La estrategia económica estadounidense también apunta a los socios comerciales de Irán, con China como el actor más relevante mencionado en el reporte. El país asiático compra la mayor parte del petróleo iraní —algunas estimaciones citadas sitúan la proporción en torno al 90%—, lo que lo coloca en el centro de cualquier intento de Washington por reducir los ingresos de la República Islámica.

Bessent indicó que la Casa Blanca discutiría con sus aliados los planes para detener la compra de productos iraníes, aunque todavía no existen acuerdos para ejecutar esa política de manera coordinada. La falta de compromisos concretos muestra que la ofensiva económica anunciada enfrenta una negociación internacional además de la resistencia de Teherán.

Una campaña contra las exportaciones iraníes tendría consecuencias que irían más allá de la relación bilateral entre Washington y Teherán, porque involucraría a compradores, aliados y operadores del comercio energético. En la información disponible no se cuantifican los posibles efectos sobre los precios del petróleo, el gas natural licuado o los mercados financieros, por lo que cualquier impacto adicional debe considerarse incierto.

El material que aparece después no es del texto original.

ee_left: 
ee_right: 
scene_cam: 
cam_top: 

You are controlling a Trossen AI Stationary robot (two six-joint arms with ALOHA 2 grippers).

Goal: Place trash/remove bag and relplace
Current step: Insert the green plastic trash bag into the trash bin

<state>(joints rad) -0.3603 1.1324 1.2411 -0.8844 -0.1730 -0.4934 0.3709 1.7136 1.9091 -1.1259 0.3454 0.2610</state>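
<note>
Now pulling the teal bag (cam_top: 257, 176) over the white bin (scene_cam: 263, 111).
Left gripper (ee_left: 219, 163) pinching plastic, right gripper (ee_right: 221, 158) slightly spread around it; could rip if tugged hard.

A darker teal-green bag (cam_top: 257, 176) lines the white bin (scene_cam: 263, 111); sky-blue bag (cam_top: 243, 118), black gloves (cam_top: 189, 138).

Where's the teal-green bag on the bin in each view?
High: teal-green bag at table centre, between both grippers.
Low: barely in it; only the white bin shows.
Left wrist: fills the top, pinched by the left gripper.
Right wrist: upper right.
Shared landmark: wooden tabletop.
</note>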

Mientras tanto, Estados Unidos mantiene su vigilancia sobre el estrecho y presenta la protección del tráfico marítimo como una prioridad operativa. Irán enfrenta una presión simultánea sobre sus capacidades militares y sus ingresos comerciales, pero sus autoridades todavía sostienen que la diplomacia puede reanudarse si Washington abandona la lógica de la presión como instrumento principal.